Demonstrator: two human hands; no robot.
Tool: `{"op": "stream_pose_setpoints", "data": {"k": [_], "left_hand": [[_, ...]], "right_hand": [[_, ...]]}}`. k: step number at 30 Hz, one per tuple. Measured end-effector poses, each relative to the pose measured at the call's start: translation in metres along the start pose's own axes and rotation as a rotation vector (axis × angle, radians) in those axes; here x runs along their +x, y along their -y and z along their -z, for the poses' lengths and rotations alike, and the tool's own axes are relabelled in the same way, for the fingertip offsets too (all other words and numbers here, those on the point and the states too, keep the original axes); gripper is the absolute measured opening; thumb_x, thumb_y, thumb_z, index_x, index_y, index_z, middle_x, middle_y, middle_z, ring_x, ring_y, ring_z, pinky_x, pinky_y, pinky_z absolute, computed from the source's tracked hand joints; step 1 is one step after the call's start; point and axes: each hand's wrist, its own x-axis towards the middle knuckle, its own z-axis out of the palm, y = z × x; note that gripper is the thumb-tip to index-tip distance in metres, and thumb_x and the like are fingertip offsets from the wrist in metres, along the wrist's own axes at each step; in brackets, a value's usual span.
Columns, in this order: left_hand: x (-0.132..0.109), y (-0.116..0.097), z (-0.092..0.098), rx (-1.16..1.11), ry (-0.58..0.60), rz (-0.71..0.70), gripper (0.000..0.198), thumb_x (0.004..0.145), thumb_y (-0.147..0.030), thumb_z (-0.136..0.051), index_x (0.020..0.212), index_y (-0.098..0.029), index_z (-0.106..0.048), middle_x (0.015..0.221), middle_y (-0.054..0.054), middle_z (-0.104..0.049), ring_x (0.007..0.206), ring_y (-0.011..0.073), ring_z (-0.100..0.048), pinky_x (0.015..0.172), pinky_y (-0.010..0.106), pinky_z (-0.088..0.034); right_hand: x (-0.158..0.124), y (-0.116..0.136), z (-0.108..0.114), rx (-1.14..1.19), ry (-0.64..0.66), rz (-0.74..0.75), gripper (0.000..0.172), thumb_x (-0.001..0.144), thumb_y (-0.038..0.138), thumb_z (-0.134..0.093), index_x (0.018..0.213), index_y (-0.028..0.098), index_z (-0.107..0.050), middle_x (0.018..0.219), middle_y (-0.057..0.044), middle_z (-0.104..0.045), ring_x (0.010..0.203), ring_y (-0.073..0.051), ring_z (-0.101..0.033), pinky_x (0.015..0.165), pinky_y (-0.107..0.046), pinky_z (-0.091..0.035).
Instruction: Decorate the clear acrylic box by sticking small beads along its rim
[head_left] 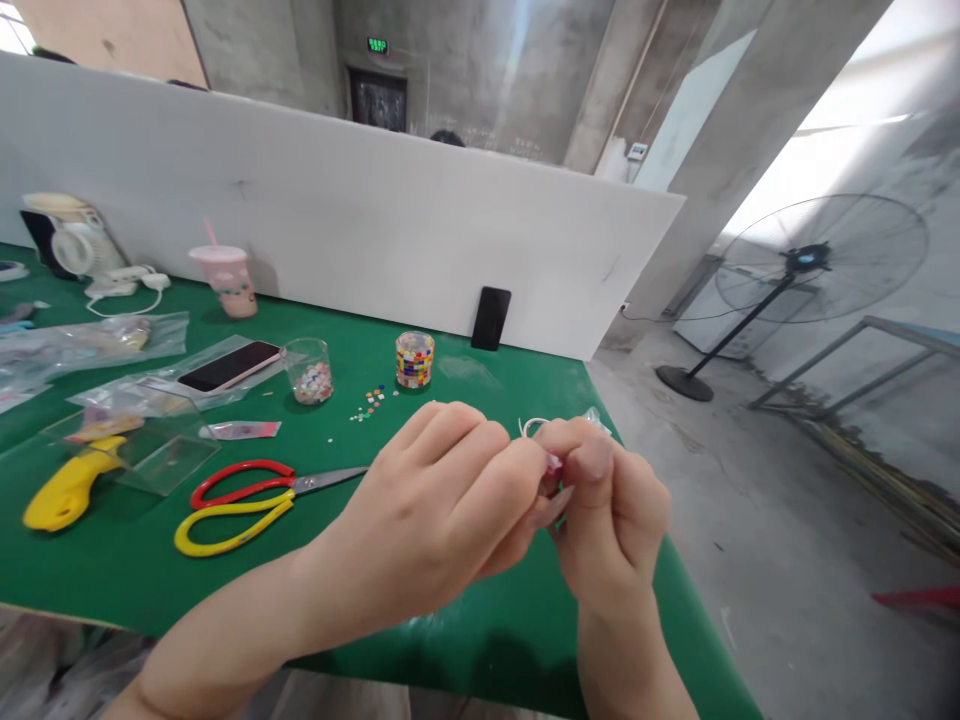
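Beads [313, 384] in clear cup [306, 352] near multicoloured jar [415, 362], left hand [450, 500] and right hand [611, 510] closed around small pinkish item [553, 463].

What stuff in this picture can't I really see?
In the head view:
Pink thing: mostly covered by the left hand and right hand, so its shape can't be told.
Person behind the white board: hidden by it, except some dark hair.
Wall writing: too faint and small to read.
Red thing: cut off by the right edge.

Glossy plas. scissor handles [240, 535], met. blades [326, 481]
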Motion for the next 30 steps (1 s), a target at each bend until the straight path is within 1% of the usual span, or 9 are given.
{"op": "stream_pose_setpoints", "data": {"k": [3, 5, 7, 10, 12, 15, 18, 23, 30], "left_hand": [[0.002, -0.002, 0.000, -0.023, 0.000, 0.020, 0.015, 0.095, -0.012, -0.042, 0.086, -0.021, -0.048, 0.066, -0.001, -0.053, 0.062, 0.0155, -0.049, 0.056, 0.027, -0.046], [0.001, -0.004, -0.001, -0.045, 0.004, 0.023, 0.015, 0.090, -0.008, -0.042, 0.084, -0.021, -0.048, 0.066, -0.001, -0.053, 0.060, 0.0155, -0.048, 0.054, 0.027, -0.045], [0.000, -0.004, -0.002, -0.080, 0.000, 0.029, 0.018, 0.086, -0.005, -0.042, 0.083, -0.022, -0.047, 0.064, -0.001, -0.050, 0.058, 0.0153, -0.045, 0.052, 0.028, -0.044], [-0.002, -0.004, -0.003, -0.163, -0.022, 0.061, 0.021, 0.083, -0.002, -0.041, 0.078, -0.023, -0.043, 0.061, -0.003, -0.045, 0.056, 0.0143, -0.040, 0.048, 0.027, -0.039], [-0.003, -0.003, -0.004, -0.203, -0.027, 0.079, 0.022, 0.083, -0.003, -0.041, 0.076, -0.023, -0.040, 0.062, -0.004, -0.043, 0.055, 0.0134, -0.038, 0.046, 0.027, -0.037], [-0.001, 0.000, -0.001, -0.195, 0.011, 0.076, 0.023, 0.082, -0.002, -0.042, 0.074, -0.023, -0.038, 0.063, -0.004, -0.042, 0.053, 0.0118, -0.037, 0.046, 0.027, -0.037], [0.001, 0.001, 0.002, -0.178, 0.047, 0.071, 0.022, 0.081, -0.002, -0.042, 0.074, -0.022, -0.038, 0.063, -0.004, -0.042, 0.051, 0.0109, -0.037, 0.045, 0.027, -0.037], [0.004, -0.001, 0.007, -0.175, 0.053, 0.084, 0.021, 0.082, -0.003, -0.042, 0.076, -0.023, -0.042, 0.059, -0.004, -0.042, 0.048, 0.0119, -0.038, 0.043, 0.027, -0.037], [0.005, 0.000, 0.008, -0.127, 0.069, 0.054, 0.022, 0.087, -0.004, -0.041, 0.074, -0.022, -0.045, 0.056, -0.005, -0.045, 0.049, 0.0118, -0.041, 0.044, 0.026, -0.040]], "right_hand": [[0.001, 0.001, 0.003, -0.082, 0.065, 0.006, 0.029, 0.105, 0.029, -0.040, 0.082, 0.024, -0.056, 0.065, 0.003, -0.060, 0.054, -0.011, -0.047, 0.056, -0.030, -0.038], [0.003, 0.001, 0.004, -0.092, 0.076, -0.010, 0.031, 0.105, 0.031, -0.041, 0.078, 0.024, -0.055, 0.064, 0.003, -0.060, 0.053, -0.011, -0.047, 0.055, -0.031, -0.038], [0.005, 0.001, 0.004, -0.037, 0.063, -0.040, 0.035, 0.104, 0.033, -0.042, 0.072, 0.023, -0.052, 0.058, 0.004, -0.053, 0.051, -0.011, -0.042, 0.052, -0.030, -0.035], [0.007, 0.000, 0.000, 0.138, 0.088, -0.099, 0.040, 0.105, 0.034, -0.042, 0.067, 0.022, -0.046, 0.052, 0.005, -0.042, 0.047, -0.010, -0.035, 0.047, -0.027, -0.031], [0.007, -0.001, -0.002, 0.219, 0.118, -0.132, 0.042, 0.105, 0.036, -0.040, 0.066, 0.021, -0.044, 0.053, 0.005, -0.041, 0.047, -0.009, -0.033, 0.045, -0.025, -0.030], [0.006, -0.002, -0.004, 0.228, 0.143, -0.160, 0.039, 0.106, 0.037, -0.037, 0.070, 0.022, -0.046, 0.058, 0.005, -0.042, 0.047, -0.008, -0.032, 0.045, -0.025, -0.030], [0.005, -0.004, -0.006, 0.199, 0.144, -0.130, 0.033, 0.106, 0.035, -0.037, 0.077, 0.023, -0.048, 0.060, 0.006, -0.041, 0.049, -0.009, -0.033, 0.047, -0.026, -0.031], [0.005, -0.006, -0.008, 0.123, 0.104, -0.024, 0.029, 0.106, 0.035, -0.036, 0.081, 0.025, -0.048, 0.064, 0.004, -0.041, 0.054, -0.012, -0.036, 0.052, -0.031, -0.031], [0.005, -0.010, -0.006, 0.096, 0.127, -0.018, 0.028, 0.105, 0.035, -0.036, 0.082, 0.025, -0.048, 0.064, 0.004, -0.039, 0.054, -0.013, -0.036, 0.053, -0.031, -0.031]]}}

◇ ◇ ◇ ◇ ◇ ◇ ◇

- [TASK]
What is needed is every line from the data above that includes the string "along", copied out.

- [RESULT BELOW]
Tool: `{"op": "stream_pose_setpoints", "data": {"k": [_], "left_hand": [[_, ...]], "right_hand": [[_, ...]]}}`. k: step number at 30 Hz, one per tuple. Measured end-effector poses, each relative to the pose measured at the call's start: translation in metres along the start pose's own axes and rotation as a rotation vector (axis × angle, radians) in those axes; here x runs along their +x, y along their -y and z along their -z, for the poses' lengths and rotations alike, and the tool's own axes are relabelled in the same way, for the fingertip offsets too (all other words and numbers here, those on the point and the states too, keep the original axes); gripper is the absolute measured opening; thumb_x, thumb_y, thumb_z, index_x, index_y, index_z, middle_x, middle_y, middle_z, ring_x, ring_y, ring_z, pinky_x, pinky_y, pinky_z absolute, computed from the source's tracked hand joints; step 1 is one step after the call's start; point and axes: each hand's wrist, its own x-axis towards the middle knuckle, its own z-axis out of the palm, y = z × x; note that gripper is the thumb-tip to index-tip distance in metres, and thumb_x and the like are fingertip offsets from the wrist in metres, along the wrist's own axes at each step; in brackets, a value's usual span.
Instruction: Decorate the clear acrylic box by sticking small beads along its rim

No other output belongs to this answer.